Sponsorship is such a vital source of funding that when an opportunity arises the temptation to grab it can be overwhelming. In fact, carrying out detailed due diligence on the sponsor, its management, shareholders and corporate group, including searching Companies House filings and IP registrations can often save heartache further down the line. The last eccentric energy drink entrepreneur to arrive in F1 with a bucket of sponsorship dollars was Dietrich Mateschitz of Red Bull (and that ended rather well) but Rich Energy were always a slightly different proposition with limited evidence of product sales or accounts filings to back up their claims to be a major player in the market.

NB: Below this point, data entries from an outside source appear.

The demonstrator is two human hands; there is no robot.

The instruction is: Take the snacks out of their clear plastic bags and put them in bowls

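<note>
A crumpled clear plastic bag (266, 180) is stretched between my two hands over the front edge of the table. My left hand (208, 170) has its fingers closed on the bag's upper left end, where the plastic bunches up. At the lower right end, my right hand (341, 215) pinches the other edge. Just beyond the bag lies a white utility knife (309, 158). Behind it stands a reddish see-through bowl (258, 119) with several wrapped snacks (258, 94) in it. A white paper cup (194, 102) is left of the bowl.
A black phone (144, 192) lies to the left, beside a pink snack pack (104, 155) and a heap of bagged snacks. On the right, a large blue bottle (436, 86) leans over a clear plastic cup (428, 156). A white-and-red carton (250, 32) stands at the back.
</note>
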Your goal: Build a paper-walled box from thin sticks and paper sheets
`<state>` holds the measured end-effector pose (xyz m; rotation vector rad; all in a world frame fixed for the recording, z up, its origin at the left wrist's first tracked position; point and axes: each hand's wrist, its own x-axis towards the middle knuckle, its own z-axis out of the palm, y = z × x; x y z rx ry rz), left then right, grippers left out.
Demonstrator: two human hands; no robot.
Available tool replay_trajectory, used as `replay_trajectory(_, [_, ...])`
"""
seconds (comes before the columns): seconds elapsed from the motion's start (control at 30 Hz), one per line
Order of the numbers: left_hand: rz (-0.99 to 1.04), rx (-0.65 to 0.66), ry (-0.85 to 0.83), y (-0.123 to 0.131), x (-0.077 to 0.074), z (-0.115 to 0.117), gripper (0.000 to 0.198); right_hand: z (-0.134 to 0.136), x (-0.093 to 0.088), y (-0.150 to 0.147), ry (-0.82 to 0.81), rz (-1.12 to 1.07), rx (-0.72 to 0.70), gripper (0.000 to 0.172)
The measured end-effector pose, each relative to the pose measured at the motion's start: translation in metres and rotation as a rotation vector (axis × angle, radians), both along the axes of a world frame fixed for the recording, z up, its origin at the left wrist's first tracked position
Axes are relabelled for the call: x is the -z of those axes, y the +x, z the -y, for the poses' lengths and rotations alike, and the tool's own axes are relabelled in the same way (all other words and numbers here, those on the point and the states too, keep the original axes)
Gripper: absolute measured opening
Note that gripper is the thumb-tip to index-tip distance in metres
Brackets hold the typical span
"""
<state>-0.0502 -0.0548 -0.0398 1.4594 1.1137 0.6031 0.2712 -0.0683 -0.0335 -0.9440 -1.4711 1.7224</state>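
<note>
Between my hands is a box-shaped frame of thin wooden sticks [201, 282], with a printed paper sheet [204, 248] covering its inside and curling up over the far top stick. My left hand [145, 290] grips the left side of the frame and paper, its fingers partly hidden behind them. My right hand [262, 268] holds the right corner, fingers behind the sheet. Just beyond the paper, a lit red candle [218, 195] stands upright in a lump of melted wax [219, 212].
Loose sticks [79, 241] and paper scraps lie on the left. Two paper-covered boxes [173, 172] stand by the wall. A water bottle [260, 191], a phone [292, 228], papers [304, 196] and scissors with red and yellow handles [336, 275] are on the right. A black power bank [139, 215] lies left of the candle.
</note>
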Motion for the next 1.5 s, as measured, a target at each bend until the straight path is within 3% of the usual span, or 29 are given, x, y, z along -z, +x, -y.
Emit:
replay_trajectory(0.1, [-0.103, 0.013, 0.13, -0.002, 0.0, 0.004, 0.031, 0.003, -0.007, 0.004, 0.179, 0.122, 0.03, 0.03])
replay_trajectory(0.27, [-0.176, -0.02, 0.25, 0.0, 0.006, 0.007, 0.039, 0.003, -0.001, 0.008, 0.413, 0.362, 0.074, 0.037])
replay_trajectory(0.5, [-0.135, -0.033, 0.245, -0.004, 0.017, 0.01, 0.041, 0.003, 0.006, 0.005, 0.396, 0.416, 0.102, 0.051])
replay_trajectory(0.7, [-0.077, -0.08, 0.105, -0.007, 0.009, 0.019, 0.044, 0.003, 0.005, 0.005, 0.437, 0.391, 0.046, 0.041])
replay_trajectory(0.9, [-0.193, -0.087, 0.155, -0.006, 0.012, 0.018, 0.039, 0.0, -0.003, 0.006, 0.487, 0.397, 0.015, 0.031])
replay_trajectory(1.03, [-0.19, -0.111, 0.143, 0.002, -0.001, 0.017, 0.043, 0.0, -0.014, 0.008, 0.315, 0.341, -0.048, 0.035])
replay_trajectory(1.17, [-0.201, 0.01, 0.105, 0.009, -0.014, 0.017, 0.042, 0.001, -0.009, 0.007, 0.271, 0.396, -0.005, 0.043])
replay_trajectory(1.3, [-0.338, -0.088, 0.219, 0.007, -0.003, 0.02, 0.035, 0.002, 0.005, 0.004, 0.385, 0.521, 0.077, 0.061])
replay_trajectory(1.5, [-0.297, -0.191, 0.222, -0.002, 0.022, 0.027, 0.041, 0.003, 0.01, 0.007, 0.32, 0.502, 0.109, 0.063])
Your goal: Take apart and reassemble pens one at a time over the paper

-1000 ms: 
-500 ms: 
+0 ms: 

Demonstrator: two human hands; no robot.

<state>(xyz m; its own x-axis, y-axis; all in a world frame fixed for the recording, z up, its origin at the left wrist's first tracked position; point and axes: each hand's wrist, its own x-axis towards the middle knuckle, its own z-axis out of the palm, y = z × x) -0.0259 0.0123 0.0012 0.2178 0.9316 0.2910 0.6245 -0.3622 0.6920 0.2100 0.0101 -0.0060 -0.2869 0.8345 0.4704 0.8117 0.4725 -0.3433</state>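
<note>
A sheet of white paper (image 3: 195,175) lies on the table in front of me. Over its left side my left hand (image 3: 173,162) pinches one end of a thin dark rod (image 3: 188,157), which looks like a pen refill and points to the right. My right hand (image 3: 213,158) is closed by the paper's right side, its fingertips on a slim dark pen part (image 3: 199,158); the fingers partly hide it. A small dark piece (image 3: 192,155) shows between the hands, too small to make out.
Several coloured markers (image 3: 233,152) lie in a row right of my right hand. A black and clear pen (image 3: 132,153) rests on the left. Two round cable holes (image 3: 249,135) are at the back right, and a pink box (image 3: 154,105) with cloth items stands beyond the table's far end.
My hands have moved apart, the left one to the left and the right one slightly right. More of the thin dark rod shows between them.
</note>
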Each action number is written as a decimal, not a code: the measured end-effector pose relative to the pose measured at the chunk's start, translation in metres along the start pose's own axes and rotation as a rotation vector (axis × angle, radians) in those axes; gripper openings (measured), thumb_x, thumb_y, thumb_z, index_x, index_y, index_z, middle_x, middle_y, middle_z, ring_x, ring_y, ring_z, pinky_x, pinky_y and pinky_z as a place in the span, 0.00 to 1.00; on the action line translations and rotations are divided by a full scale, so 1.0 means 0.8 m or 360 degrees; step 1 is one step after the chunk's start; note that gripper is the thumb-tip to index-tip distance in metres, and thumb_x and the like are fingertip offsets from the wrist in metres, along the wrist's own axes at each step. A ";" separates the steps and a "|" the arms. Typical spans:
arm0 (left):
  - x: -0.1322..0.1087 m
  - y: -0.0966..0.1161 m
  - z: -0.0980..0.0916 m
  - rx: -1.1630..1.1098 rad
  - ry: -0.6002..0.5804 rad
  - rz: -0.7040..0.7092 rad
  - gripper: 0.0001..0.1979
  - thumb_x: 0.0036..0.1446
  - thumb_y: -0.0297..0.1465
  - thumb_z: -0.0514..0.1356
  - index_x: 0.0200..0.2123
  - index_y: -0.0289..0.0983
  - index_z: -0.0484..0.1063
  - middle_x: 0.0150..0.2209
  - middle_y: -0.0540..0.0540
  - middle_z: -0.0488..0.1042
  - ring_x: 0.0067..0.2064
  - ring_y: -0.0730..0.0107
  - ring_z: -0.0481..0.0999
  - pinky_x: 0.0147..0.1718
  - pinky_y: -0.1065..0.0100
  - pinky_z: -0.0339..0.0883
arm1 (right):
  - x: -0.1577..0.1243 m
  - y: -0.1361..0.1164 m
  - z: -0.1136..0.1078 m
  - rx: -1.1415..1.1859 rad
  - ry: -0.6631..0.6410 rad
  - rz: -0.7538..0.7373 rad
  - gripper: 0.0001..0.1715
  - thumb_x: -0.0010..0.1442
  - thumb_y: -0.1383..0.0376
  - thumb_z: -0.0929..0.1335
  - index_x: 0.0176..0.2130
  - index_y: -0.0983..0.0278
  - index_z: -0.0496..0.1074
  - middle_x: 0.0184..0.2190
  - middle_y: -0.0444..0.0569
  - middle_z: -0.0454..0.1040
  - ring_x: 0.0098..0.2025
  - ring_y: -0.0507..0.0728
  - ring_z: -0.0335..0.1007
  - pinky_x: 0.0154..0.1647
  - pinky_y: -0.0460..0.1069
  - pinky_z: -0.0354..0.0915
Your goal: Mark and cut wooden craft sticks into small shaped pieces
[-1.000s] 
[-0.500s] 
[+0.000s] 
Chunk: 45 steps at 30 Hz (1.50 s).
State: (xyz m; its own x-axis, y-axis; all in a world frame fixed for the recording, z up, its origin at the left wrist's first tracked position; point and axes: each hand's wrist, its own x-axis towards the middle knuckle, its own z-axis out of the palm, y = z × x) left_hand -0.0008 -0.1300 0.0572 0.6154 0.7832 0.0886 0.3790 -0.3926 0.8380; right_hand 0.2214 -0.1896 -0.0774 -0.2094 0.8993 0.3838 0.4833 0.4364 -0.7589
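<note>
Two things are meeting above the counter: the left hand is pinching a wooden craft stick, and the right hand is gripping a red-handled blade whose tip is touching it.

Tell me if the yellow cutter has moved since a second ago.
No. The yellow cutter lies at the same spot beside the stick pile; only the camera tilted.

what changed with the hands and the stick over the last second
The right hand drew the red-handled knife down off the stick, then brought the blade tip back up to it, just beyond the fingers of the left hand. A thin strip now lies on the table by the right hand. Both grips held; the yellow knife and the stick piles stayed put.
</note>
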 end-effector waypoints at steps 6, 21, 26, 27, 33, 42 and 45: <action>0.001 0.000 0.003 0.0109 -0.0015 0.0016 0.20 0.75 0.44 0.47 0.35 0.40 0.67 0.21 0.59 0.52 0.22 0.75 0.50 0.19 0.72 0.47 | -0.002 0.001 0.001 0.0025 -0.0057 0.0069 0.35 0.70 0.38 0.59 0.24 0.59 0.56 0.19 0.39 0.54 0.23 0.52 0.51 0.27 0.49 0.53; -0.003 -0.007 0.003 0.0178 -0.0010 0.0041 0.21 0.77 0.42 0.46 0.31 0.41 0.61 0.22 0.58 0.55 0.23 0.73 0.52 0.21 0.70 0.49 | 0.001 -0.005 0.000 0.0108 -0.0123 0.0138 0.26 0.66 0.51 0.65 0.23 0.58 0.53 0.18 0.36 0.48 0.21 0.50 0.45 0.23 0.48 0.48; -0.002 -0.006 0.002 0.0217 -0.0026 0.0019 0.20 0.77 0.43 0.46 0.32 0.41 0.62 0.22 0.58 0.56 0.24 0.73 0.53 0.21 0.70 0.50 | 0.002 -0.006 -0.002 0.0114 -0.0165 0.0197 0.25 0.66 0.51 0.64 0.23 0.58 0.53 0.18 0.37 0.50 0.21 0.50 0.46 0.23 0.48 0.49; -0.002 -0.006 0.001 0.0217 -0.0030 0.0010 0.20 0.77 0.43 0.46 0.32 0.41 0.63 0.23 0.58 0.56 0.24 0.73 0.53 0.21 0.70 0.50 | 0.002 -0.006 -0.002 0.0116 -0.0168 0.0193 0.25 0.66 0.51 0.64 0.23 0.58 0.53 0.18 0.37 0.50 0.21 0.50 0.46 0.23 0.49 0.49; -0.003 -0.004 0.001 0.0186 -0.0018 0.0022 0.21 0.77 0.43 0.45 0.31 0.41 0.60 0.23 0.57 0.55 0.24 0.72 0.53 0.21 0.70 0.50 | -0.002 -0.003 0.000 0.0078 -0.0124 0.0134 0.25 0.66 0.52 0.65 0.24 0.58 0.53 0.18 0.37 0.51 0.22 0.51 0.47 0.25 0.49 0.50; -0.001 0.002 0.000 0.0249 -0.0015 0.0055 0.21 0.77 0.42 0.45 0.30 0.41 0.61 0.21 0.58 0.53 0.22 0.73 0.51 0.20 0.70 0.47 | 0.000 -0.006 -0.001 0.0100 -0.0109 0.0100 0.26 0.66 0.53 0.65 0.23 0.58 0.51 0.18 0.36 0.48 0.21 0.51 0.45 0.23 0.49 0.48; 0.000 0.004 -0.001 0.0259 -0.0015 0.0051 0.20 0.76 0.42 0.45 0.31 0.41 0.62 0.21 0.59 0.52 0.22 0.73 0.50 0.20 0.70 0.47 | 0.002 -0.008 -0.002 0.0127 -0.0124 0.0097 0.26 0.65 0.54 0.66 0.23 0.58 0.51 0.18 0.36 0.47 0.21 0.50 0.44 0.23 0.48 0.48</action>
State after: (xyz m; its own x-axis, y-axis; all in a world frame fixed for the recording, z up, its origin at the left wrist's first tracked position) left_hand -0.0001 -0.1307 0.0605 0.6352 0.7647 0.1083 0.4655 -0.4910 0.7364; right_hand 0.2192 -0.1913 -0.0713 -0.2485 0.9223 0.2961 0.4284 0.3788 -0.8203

Aside from reputational damage, when a sponsor “goes rogue” the other key concern is clearly the status of the promised sponsorship fees. If you can get them, front-loaded payment terms and personal or parent company guarantees can mitigate risk to some extent. Unfortunately, a guarantee is only as good as the person giving it and here Haas are reported to have obtained theirs from Mr Storey who has since shown himself to be less than reliable.

Termination rights for damage to image and reputation are now fairly standard in sponsorship contracts but they vary hugely in scope and effect. A team with concerns at the outset will want a widely drafted right possibly backed up with specific examples of acts, omissions and consequences that should trigger their right. If and when rights are triggered careful thought still needs to be given to how they are used. In Haas’ case, they appear to be claiming that Rich Energy’s wrongful termination (as opposed to their image-damaging public statements) constitutes a repudiatory breach of their agreement. They may feel this is their best chance of including loss of contract in their damages claim as they seek to recover the full sponsorship fee payable in the remainder of the 3 year deal.

Haas were the unexpected heroes of Netflix’s recent documentary “Formula 1: Drive to Survive” showing a plucky determination and sense of humour sometimes lacking in the sport. Let’s hope their current dramas can be resolved and they emerge to fight another day with or without the added boost of an energy drink sponsor.